Brown wrote for Single girls. She was very funny. She loved her husband. Other than that, she was my exact opposite.
Sex and the Single Girl was published in 1962, which is slightly ahead of my chosen Year It All Went Wrong, which is 1963. It had very sensible things to say about working hard to advance in the work world. It had harmful things to say about sexuality. For example, Brown encouraged women to shrug off the immorality of affairs with married men. In her view, the fault was entirely that of the adulterous married man, and if you weren't having an affair with him, somebody else would, so why not just enjoy him?
As editor of Cosmopolitan magazine, Helen Gurley Brown sold women a revolution that was half fantasy: just use protection, girls, and nobody will get hurt. When I was growing up, she was still at the helm, and her magazine always featured a heavily-made up model with big hair and her cleavage slashed to her belly-button. The articles, I gathered, were complete trash, and reading Cosmo had to be a serious sin.
Thus, I don't think I have opened more than three or four copies of Cosmopolitan in my entire life. The one article I remember reading was about how to have an adulterous affair and get away with it. I have forgotten all details except to check that your jealous lover is not deliberately leaving evidence for your husband to find. Heavens. That is just so wrong on so many levels.

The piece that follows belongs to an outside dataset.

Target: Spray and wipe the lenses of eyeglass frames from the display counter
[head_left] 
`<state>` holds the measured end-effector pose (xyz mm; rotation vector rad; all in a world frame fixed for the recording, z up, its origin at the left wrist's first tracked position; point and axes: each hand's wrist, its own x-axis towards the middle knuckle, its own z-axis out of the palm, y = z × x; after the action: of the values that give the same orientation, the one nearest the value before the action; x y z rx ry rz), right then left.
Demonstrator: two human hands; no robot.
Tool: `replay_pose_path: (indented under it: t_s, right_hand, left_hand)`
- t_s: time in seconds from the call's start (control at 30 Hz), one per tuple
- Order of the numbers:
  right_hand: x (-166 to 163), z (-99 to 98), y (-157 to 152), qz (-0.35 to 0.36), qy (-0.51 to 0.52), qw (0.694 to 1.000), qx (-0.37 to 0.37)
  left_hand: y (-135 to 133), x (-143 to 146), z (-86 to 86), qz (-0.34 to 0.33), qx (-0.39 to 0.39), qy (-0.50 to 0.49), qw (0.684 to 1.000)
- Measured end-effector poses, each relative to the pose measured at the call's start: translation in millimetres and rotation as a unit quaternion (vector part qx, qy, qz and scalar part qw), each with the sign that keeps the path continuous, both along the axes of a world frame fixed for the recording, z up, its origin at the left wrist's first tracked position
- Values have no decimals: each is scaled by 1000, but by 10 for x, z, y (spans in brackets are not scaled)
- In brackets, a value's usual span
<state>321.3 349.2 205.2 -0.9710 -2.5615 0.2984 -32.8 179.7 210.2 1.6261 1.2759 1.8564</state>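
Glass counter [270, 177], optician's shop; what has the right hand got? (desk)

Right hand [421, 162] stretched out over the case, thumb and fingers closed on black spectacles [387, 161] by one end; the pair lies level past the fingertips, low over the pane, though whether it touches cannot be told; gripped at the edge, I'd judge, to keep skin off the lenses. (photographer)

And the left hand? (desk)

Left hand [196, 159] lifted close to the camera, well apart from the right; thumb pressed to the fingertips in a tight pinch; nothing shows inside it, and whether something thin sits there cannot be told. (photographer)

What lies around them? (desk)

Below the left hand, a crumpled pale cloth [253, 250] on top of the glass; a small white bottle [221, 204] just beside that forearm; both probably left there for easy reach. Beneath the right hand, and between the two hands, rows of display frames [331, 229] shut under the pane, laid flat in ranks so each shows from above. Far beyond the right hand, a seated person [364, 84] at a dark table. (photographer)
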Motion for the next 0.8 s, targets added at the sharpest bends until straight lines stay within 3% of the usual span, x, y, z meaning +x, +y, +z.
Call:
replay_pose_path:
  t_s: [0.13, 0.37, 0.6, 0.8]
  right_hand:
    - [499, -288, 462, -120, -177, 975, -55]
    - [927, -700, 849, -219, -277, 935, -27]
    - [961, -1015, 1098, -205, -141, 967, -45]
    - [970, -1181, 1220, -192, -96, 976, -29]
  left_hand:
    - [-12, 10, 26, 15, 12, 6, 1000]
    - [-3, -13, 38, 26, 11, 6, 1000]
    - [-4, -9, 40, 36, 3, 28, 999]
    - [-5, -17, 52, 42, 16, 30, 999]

I do not think badly of Helen Gurley Brown although of course I think her philosophy was terribly dangerous and indeed responsible for a litany of miseries: the proliferation of sexual diseases in girls and women; many premature deaths due to cervical cancer; the staggering number of abortions performed every year; the as-yet-unknown effects of mass use of the birth control pill; damage to health due to breast implants and other cosmetic surgeries; the erosion of marriage; the unhappiness of children; the death of modesty; the ruin of souls.

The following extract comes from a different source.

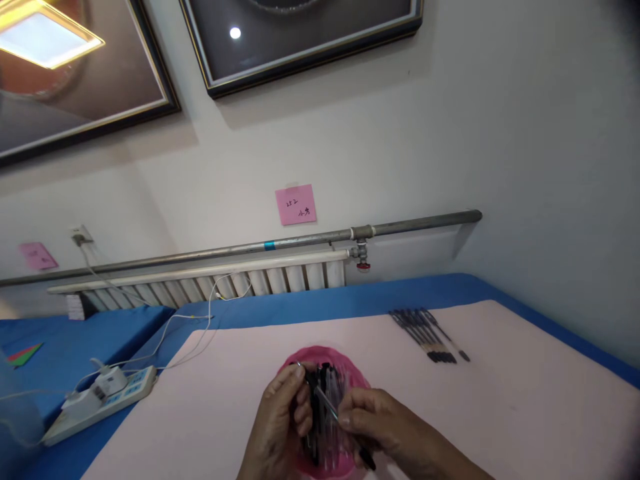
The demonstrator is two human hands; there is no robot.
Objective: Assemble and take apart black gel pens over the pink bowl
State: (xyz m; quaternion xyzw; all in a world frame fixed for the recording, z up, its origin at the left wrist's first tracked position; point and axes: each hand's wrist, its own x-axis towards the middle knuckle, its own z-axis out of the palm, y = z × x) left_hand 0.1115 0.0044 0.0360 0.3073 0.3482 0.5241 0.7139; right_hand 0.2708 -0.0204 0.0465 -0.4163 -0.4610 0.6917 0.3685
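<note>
A pen (327, 404) with a clear barrel and dark ends slants between my two hands above a pink basket. My left hand (280, 413) is closed, its thumb and fingers pinching the pen's upper dark end; a small shiny bit shows at the thumb tip. Closed around the pen's lower part is my right hand (373, 421), with a black tip (367, 459) sticking out below the fingers. Under the hands, the pink basket (357, 375) holds several black and clear pen parts (330, 437). Both hands partly cover the basket.
Several pens (425, 335) lie side by side at the right on the pink table covering (505, 380). A power strip (130, 393) with plugs and white cables sits at the left. Behind the blue table edge are a radiator (275, 279) and a pipe (420, 223).
</note>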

I do not think badly of her because I don't think she knew that's what would happen. I have read both Sex & the Single Girl and Sex & the Office, and I gathered that she really, truly, honestly wanted to improve women's lives. Well, maybe not the lives of stay-at-home (so to speak--they also ran a lot of errands and did volunteer work) wives who husbands might fall into the beds of Cosmo girls, but she certainly cared about her readers. And she perhaps correctly divined that what her readers wanted more than anything was to catch a man, to have interesting work, to have an income and to not feel guilty. And Helen thought the key to all this was sex.

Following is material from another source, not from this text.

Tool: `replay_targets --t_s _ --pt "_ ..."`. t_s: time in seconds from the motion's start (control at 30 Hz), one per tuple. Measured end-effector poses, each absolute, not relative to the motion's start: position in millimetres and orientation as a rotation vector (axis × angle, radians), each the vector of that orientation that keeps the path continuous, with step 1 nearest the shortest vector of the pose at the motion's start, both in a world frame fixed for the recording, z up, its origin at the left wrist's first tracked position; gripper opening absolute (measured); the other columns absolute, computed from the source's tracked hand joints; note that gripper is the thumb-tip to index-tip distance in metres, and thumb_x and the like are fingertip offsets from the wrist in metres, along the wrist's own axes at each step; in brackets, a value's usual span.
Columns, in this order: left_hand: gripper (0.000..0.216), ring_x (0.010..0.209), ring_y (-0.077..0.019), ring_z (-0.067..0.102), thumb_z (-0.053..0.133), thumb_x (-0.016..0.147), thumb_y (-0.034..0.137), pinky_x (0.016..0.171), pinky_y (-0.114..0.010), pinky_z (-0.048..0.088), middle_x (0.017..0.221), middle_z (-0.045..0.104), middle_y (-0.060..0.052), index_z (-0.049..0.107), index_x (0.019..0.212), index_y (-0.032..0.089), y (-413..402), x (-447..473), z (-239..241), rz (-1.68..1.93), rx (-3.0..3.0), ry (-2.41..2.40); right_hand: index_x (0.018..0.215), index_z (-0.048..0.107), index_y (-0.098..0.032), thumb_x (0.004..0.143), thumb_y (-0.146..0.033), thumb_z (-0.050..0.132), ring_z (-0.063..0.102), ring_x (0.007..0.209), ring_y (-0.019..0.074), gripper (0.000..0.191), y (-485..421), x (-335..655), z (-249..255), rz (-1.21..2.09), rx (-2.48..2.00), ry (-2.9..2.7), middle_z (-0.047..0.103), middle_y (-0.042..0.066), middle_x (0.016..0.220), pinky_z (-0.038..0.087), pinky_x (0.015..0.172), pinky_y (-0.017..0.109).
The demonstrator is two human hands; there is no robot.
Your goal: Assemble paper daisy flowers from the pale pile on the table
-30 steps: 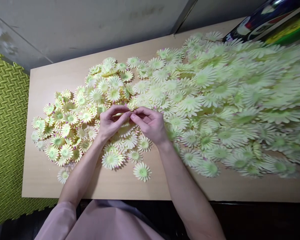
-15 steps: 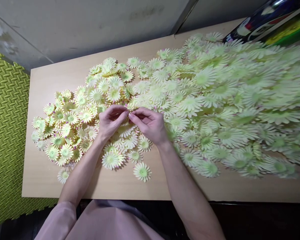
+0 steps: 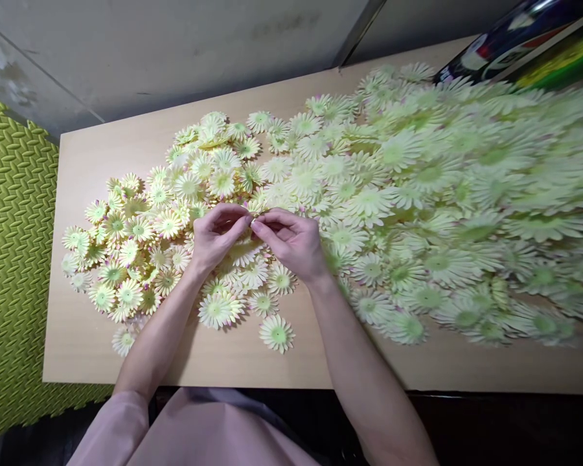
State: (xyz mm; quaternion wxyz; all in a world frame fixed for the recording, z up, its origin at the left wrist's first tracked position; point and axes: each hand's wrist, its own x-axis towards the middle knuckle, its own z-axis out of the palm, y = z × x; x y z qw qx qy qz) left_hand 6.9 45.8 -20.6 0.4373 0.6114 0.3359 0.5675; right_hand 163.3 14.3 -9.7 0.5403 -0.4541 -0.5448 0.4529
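My left hand (image 3: 218,234) and my right hand (image 3: 291,241) meet above the middle of the table, thumbs and forefingers pinched close together. Between the fingertips is a small pale flower piece (image 3: 253,219), mostly hidden by the fingers; its edges blend into the flowers behind. Under and around both hands lie many artificial daisy heads (image 3: 188,186), pale yellow-green with greener centres and some pink petal tips. A stack of flower heads (image 3: 218,309) rests just below my wrists. One single flower head (image 3: 276,333) lies nearer the front edge.
The wooden table (image 3: 92,353) carries a large heap of flower heads (image 3: 442,262) spreading over its right side. Dark and green printed packages (image 3: 510,48) stand at the back right. A grey wall (image 3: 189,52) runs behind, and a green woven-pattern foam mat (image 3: 14,272) is at the left.
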Motion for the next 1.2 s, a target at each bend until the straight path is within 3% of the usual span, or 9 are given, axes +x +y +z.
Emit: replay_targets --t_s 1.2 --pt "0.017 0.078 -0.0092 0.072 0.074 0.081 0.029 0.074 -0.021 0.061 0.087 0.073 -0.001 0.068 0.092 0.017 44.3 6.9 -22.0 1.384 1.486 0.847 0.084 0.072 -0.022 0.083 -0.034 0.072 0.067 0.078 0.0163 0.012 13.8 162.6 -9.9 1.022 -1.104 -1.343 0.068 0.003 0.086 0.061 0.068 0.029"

Sex is, of course, one of the reigning idols of our time. It is a religion, and it is almost the state religion of both the UK and the USA. As the Scottish government is willing to ignore the 67% of those Scots who wrote in to plead for the traditional definition of marriage and the American government is willing to trample the religious rights of Catholic employers to make them pay for abortifacients and artificial contraceptives, I think I am justified in saying that.
At any rate, Helen was a true believer in Sex as God, the giver of all good things. She was wrong, just as wrong as anyone thinks that nuclear power is God, the giver of all things.
But she was funny and engaging and hardworking and darned successful in her publishing and writing careers. I never sneeze at book sales, and Sex and the Single Girl sold two million copies in three weeks. As a writer she caught the interest of a mass readership, and that is the business we writers are all in. It's such a shame she was fighting under the wrong standard. Kyrie eleison.
I think it was wrong for the NYT to make those cheap shots about her cosmetic surgeries. I bet the NYT won't mention Gloria Steinem's cosmetic surgery when she dies. But I suppose it points to the fact that although Helen Gurley Brown helped to transform women's lives, she also cheapened them.